TASK DIRECTIONS -> Please return the lines below verbatim, beginning at the one that has "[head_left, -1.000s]" and stopping after the one that has "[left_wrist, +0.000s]", and add no other lines.
(DATA BELOW begins)
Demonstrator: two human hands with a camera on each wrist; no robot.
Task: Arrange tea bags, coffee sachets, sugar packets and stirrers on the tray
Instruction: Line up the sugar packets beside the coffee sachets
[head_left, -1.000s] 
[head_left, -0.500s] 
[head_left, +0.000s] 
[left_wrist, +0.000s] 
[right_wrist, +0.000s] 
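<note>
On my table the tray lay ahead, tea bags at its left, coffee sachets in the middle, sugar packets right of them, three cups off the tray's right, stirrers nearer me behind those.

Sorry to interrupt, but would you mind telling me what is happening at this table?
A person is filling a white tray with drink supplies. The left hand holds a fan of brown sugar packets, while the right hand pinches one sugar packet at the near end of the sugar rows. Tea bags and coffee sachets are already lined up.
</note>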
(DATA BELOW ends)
ANSWER SPACE ->
[head_left, -1.000s] 
[head_left, -0.500s] 
[head_left, +0.000s] 
[left_wrist, +0.000s] 

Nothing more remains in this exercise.